Program Feature Definitions
- Short travel to events or sites of interest abroad arranged by the program staff. Excursions are often in the country you are studying in (but occasionally are further afield) and can be directly related to coursework, or may simply be a general travel opportunity.
- Language of Instruction
- Language of Instruction indicates the language the coursework will be in. Often times a program will offer some courses in English and some in the local language. There are many non-English speaking countries in which you can take coursework in English.
- Living with a family in another country is one of the highlights of an international experience. It is an opportunity to experience the daily life of the host country from a firsthand perspective and to develop lifelong ties to the host family. It is also a good way to learn another language. One or two meals a day are generally taken with the family.

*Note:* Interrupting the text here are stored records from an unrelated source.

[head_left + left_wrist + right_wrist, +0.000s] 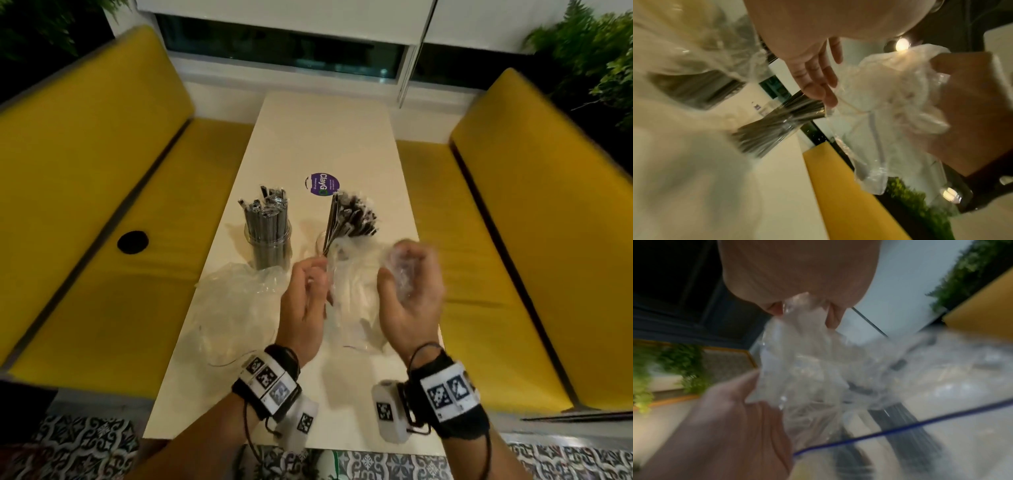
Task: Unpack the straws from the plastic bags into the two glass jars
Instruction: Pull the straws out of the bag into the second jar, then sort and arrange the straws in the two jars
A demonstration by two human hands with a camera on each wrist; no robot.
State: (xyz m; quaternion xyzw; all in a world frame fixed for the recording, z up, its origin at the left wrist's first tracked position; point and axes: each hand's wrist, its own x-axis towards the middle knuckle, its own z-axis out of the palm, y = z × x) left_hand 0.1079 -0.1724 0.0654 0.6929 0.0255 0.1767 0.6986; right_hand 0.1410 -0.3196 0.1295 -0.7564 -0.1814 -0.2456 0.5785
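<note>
Two glass jars stand on the white table (325, 137). The left jar (269, 246) is packed with dark wrapped straws (265, 216). More straws (352, 216) fan out of the right jar (322, 245), which is partly hidden behind a clear plastic bag (346, 291). My left hand (318, 274) pinches the bag's left edge just in front of that jar. My right hand (407, 270) grips a crumpled bunch of the same bag (818, 369), fingers curled into it. The bag (879, 97), held above the table, looks empty and has a blue zip line.
Another clear bag (236, 308) lies crumpled on the table, left of my left hand. A purple round sticker (321, 183) sits behind the jars. Yellow bench seats (102, 205) flank the table on both sides. Patterned floor tiles (85, 445) show below.
</note>
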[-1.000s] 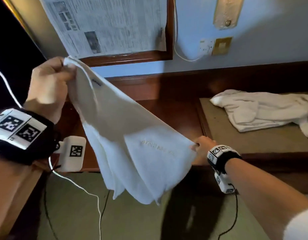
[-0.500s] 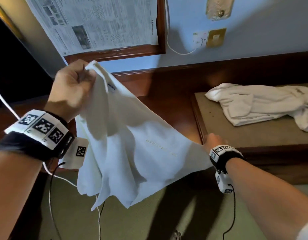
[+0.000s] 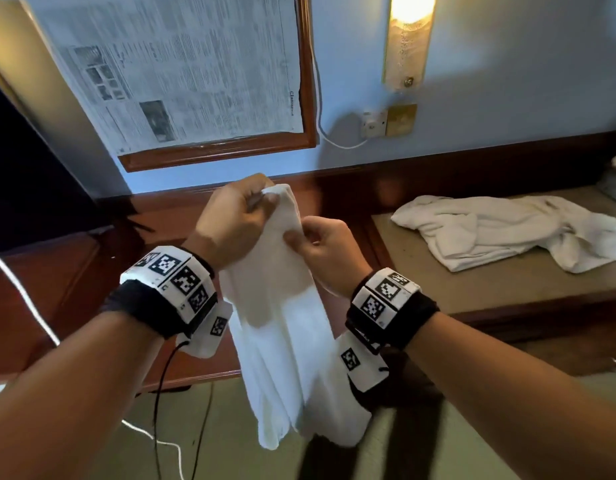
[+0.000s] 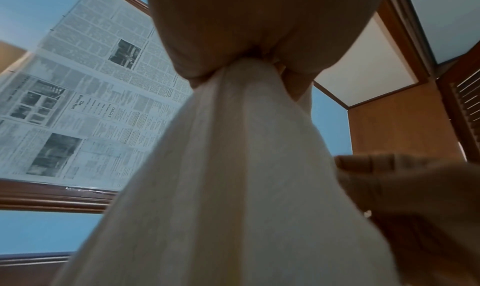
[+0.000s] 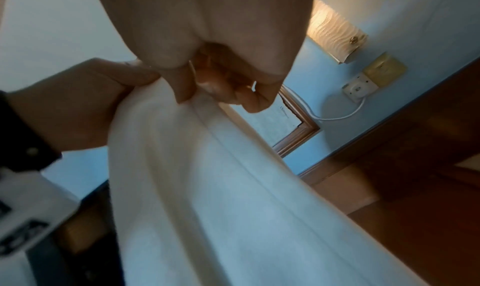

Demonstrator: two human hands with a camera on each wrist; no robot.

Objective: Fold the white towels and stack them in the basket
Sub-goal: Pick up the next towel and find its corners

- Living in an apartment allows more independence for students. The key to a successful stay in an apartment is to be mindful and respectful of the landlord’s guidelines and expectations. Students cook for themselves using the kitchen facilities provided.
- Dorms tend to be on or near campus and have facilities nearby such as cafeterias and laundry. Dorm living also allows students to meet host country and other international students. Some dorms have shared kitchen facilities and others offer a meal plan or require students to purchase food locally.